Software Architecture
One way to predict software costs earlier in the lifecycle is to focus on software architecture. The architecture of a software system largely determines the ease and complexity of ongoing O&M. As time passes, functionality and maintenance requirements change, new components are added to the system, and the system adapts to new missions for which it may not initially have been intended. An examination of the software architecture of the system provides insights into the cost of maintaining long-lived systems over time.
Open Systems Architecture
To deliver enhanced capability at lower cost, the DoD is moving away from independent, one-time solutions and embracing open systems architecture approaches. Open systems architectures integrate business and technical practices to create software-reliant systems with interoperable and reusable components. The promise of open systems architectures is their potential to reduce the costs of O&M later in the lifecycle.

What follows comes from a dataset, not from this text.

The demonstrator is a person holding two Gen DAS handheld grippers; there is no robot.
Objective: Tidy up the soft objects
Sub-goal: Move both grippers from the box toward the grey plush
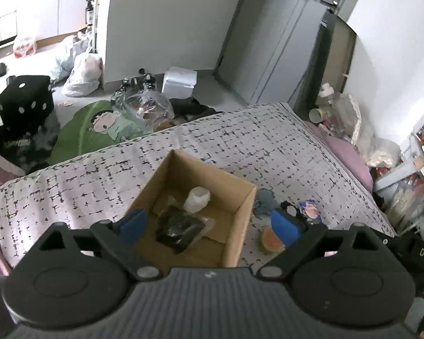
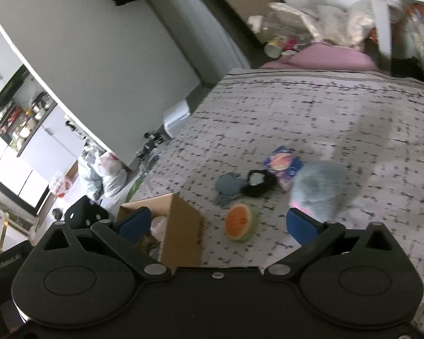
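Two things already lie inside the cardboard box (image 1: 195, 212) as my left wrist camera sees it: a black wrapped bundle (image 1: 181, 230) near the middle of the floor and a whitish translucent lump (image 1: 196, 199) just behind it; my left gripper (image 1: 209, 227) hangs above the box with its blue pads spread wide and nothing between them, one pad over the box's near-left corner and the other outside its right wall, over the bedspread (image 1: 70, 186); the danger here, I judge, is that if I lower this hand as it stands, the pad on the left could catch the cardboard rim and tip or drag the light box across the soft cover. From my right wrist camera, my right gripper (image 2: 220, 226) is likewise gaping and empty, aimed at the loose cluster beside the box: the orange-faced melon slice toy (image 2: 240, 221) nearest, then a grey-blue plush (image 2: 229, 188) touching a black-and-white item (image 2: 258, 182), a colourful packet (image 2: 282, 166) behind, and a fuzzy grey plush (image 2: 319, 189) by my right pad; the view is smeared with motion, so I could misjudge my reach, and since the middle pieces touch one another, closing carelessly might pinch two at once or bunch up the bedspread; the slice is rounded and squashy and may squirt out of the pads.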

In particular, key benefits of open systems architectures include
- improved sustainability properties
- ability to upgrade more quickly and at lower cost
- ability to add new functionality to single software components simply, quickly, and for less money
- ability for the system to exchange data consistently among components
- ability for a third-party provider to develop an application or replace a defined subsystem to work with the system without any assistance from the system provider
- ability to update system functionality remotely, dramatically adding to the flexibility of the system in operation
It is clear from this description how the openness of the software architecture in a software-reliant system can reduce O&M costs. Our goal at the SEI is to provide objective criteria for measuring the openness of a software architecture and use that information to estimate software development and maintenance costs more accurately. It's our experience that objective measures of openness will help managers, program executive offices, reviewers, and tiger teams predict and reduce O&M costs in long-lived software-reliant systems. To this end, the SEI has developed the toolset depicted in Figure 1 that provides
- a configurable open systems architecture assessment with quantitative ratings for a software architecture
- a software cost-estimation tool across the full lifecycle that accounts for open systems architecture ratings
Figure 1: The SEI Cost-Estimation Toolset
This SEI work incorporates previous work in the areas of software architecture evaluation, software cost modeling, and assessment of open systems architectures. Figure 1 shows how the toolset enables a program to perform an open systems architecture assessment on a selected software architecture and then to provide software cost-estimation inputs, including assessment ratings, to a COCOMO II-based software cost-estimation tool (MS Excel) for the selected software architecture. A widget in a popular statistical analysis language called R combines the COCOMO II parameters with the open systems architecture ratings. These results can then be applied to compare predicted software lifecycle cost estimates among multiple software-architecture alternatives (e.g., legacy, modified legacy, modernized and legacy, completely modernized) early in the system lifecycle.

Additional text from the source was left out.